= Marina Kamen =

Marina Kamen ( Marina), is an American musician. She was nominated for a Grammy Award and recorded audio workouts, including 60 albums, 450 original songs, and 1,200 online musical audio programs. Marina released an eBook titled I'm Steppin' Out: Confessions of a Food-a-Holic. Kamen won the 2005 People's Choice Award in Podcasting.

Kamen's career started in 1964, when she performed as a five year old dancer on television shows including the Jackie Gleason Show. Marina received her Theatrical Union Equity Card in 1978 by being cast as one of the cast members in Grease The Musical.

== Career ==
Kamen wrote, recorded, directed, choreographed, and collaborated with artists including Patti LaBelle, Carnie Wilson, James Earl Jones, Mandy Patinkin, Gloria Gaynor, Britney Spears, Liza Minnelli, Rod Morgenstein, B.B. King, Robert Duval, Paul Sorvino, Joshua Bell, and Paul Schaffer. In 1987, Kamen and Roy Kamen, opened Kamen Entertainment Group, Inc.
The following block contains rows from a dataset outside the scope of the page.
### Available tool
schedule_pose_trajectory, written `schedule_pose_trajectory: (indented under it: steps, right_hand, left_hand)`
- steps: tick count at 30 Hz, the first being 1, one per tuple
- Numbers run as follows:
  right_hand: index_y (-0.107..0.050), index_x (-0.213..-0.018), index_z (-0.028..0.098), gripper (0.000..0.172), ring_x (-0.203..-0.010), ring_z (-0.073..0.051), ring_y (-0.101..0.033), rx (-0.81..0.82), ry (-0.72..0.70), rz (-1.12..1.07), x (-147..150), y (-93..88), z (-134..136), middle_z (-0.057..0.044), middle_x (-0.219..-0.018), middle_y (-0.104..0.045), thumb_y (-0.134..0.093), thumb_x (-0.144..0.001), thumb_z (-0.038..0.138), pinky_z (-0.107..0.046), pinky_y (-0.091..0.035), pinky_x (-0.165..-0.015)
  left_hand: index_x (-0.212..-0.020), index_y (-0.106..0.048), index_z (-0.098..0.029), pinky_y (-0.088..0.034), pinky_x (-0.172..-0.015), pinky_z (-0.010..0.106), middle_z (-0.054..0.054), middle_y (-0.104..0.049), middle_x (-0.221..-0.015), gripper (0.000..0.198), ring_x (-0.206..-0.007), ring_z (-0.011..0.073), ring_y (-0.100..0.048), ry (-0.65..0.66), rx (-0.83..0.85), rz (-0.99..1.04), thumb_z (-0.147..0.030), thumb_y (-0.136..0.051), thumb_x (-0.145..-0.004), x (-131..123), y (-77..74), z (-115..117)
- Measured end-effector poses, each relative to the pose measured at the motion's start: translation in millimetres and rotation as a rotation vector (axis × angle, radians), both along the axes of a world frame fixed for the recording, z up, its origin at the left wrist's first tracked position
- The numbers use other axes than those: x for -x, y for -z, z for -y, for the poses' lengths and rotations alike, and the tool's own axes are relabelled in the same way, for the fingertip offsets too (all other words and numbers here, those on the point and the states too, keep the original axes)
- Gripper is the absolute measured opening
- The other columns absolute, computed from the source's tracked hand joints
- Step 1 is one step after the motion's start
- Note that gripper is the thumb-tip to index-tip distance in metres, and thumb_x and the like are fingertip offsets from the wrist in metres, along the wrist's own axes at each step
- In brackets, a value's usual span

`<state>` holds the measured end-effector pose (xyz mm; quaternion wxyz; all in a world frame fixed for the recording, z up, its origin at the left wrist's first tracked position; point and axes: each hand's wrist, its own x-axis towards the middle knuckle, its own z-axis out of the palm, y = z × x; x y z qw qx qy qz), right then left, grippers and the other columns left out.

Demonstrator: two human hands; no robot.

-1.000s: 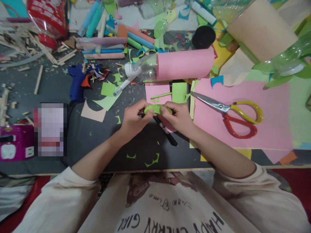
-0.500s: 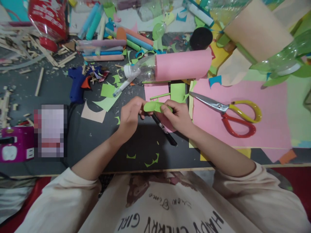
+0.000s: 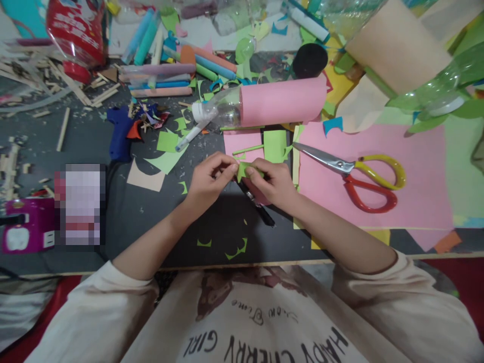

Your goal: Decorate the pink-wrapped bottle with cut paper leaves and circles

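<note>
A small light-green paper cutout (image 3: pixel 244 170) is held up over the dark table (image 3: pixel 162 222). My right hand (image 3: pixel 275 182) pinches it between thumb and fingers, covering its right part. My left hand (image 3: pixel 212 177) is closed in a pinch at the cutout's left end, thumb and forefinger together there. The cutout looks bent, with its left end hidden by the fingertips. Beneath my hands lies a black pen (image 3: pixel 260 209), its upper end partly over pink paper. A green square of paper (image 3: pixel 275 145) lies just beyond my right hand.
Scissors (image 3: pixel 342 165) with yellow and red handles rest on pink paper (image 3: pixel 419 176) at right. Farther back lies a pink-wrapped bottle (image 3: pixel 283 102). A blue glue gun (image 3: pixel 120 132) and a purple box (image 3: pixel 28 224) are at left. Markers (image 3: pixel 162 91) and paper scraps crowd the back.
My left fingers have closed over the cutout's left end, and my left thumb has come up to it. The cutout, earlier a long oval, now shows a shorter, bent shape.
</note>
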<state>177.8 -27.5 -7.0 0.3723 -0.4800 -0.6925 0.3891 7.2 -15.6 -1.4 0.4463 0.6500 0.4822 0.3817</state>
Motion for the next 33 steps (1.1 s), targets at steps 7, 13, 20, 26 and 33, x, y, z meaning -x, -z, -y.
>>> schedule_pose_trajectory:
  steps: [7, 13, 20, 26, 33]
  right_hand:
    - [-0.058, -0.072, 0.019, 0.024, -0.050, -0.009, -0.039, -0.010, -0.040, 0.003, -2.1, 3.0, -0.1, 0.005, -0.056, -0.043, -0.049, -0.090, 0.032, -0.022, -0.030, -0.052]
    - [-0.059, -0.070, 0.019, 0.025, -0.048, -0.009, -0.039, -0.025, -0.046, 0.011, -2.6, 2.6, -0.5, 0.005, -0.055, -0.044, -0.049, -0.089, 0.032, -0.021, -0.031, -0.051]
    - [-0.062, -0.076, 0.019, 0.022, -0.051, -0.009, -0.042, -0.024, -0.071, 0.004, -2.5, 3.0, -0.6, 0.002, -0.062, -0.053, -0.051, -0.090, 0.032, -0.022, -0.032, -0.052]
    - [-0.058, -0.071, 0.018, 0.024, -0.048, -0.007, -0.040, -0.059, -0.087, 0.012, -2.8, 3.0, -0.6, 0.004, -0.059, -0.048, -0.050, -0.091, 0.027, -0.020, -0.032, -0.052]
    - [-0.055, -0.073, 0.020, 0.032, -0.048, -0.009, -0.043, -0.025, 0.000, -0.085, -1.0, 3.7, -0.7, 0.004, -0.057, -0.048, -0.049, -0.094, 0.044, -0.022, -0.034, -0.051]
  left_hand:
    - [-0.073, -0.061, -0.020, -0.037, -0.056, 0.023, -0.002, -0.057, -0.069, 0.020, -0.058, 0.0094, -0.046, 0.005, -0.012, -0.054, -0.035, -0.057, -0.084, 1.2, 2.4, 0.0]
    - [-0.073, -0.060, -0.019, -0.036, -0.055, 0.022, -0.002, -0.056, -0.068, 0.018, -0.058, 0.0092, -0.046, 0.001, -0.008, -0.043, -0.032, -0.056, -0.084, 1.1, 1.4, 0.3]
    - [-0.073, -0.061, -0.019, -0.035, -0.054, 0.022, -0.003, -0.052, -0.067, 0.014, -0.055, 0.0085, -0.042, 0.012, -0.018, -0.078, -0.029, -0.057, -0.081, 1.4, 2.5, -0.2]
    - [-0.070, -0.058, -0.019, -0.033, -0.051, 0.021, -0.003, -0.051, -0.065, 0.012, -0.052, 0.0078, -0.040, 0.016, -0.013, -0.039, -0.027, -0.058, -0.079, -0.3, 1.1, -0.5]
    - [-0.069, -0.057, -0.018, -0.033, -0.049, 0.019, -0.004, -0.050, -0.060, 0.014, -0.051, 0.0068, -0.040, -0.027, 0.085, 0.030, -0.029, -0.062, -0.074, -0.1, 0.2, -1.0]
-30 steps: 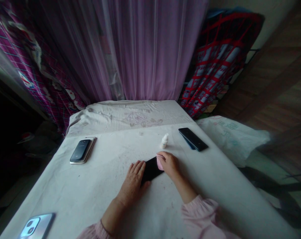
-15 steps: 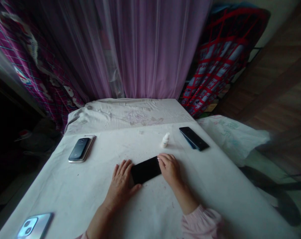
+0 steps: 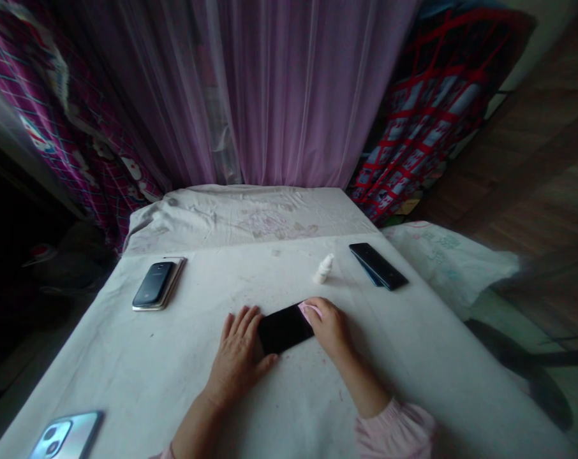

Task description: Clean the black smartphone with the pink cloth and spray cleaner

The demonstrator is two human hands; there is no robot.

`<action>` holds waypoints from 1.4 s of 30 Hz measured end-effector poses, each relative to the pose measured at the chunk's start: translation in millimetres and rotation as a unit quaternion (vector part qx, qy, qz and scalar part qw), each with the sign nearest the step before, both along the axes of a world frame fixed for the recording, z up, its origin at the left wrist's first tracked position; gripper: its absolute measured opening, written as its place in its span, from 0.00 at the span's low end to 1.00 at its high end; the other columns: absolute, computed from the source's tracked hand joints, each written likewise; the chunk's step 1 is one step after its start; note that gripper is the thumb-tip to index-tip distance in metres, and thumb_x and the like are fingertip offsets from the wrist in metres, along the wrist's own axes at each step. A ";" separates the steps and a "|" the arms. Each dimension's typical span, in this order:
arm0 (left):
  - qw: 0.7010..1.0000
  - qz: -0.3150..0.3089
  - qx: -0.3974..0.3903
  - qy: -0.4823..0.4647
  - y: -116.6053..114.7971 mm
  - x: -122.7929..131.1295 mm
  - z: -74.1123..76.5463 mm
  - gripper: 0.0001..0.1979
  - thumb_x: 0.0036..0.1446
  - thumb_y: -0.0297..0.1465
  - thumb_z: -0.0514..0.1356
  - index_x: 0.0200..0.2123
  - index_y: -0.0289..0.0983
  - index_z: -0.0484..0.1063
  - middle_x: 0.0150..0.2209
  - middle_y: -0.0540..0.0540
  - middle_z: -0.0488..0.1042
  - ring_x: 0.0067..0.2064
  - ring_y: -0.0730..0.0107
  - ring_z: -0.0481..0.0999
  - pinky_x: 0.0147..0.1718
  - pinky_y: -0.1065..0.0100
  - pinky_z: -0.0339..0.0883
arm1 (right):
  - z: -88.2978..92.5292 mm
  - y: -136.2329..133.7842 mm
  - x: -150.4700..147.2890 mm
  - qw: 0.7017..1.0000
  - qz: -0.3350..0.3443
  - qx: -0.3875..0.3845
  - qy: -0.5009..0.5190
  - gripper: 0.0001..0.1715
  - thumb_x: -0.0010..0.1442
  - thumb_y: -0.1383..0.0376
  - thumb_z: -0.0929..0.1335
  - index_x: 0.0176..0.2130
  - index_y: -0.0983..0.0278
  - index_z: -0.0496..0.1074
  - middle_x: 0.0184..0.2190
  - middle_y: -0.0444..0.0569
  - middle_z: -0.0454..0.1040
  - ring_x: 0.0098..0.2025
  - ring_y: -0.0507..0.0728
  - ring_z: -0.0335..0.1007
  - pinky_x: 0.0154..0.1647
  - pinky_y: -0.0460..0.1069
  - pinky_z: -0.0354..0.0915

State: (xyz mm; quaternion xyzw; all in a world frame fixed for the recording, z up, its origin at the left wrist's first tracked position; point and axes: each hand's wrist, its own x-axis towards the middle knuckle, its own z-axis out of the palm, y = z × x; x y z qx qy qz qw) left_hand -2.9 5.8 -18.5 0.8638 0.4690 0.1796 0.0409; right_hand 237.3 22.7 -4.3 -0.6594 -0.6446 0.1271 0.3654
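The left hand lies flat and palm down towards seven o'clock, fingers spread, thumb angled out. The right hand sits nearer five o'clock, knuckles raised, fingers curled and pinching. Both bare forearms reach up from the lower edge, well apart.

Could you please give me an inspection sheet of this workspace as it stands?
Surface: white sheet, lightly stained.
Job's things: black phone lying flat, pink cloth on its right end.
Clutter: cased phone, blue-edged phone, silver phone, small white bottle.
Hands: left hand flat against the phone's left edge; right hand on the cloth.
Cables: nothing seen.
Surroundings: purple curtain, red-patterned fabric.
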 end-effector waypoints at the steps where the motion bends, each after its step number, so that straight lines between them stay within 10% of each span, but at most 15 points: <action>1: 1.000 0.000 0.002 0.000 -0.1 0.1 -0.3 0.36 0.59 0.52 0.56 0.62 0.34 0.59 0.63 0.34 0.63 0.66 0.45 0.58 0.62 0.41 0.50 | 0.0 0.5 -0.1 1.000 0.003 0.018 -0.021 0.12 0.63 0.65 0.63 0.35 0.62 0.76 0.34 0.50 0.78 0.36 0.56 0.74 0.39 0.47 0.68; 13: 1.000 -0.001 0.017 -0.011 0.9 -0.3 -4.5 0.36 0.59 0.53 0.56 0.62 0.35 0.59 0.63 0.34 0.64 0.65 0.45 0.60 0.62 0.41 0.51 | 5.4 -19.3 -1.6 0.974 0.034 0.058 -0.214 0.18 0.65 0.69 0.63 0.50 0.60 0.76 0.44 0.53 0.76 0.44 0.58 0.70 0.44 0.49 0.66; 42: 0.998 0.016 -0.040 -0.048 2.1 4.8 0.5 0.35 0.54 0.49 0.63 0.59 0.37 0.62 0.62 0.35 0.65 0.65 0.44 0.59 0.63 0.39 0.47 | 28.4 0.7 -7.4 0.959 -0.056 -0.102 -0.257 0.13 0.68 0.64 0.63 0.39 0.60 0.77 0.38 0.49 0.75 0.39 0.54 0.70 0.36 0.47 0.58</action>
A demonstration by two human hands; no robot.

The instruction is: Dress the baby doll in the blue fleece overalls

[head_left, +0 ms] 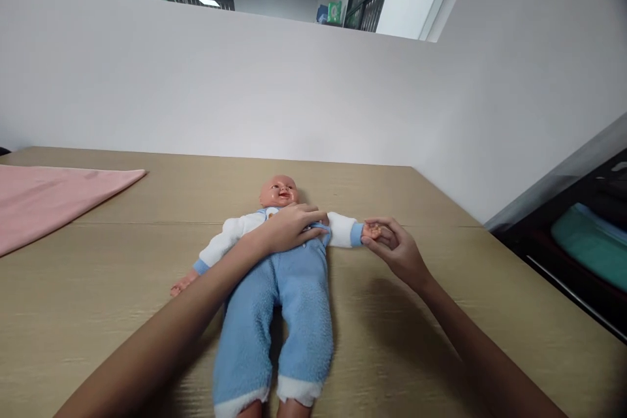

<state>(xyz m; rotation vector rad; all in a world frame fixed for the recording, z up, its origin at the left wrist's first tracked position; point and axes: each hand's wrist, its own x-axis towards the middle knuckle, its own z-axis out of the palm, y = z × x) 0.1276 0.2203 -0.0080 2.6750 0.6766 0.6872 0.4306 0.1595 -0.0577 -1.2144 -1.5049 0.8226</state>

Kamen's 140 Entertainment Industry Awards and 60,000 television, live and film projects and credits in radio and television advertising, included campaigns working for Starburst, Pop-Tarts, Mercedes-Benz, ExxonMobil, Coca-Cola, Dairy Queen, and Febreze. In 2015, Marina directed, produced, cast and choreographed Spears 'Twister Dance Rave' global television campaign for Hasbro. Kamen also cast, directed, choreographed, and produced television spots for Jenga, Tetris and Bop It.

Marina Kamen has also worked with hundreds of children developing their talents in the areas of music, voice, acting, singing, piano, dance, violin & recording production.

Kamen performed a series of concerts around the globe. In the late 1990s, she had three children and weighed over 215 pounds. After losing 100 pounds, Kamen continued to write and produce music while owning and operating an 11,000 sq ft recording production facility in Times Square. Her shows won awards and Grammy Nominations, and secured her spot as the Senior Producer and Host at Webster Hall in New York City. Kamen taught aerobics classes in the 1970s and 1980s, and began using dance music. She released her debut Grammy nominated album, Um-Lotty-Da in 1997. Kamen earned a reputation in the New York City club scene. Her albums and performances garnered the attention of the Dance Organization of America. This committee steered Kamen towards positions as a director and choreographer for Atlantic Records, Columbia Records, Sony Records and The Naras Foundation which hosts The Grammy Awards.

Kamen appeared on British TV on Reborn in the USA, produced and televised from New York City by the producers of American Idol. Kamen has been covered in the New York Times, New York Daily News and Family Circle. She can be seen on Discovery Health Network, PBS and Nickelodeon (The N), ShopNBC, The Tyra Banks Show and ABC News.

Kamen attended The Manhattan School of Music, majoring in Voice, Violin, Composition/Conducting, and Orchestration.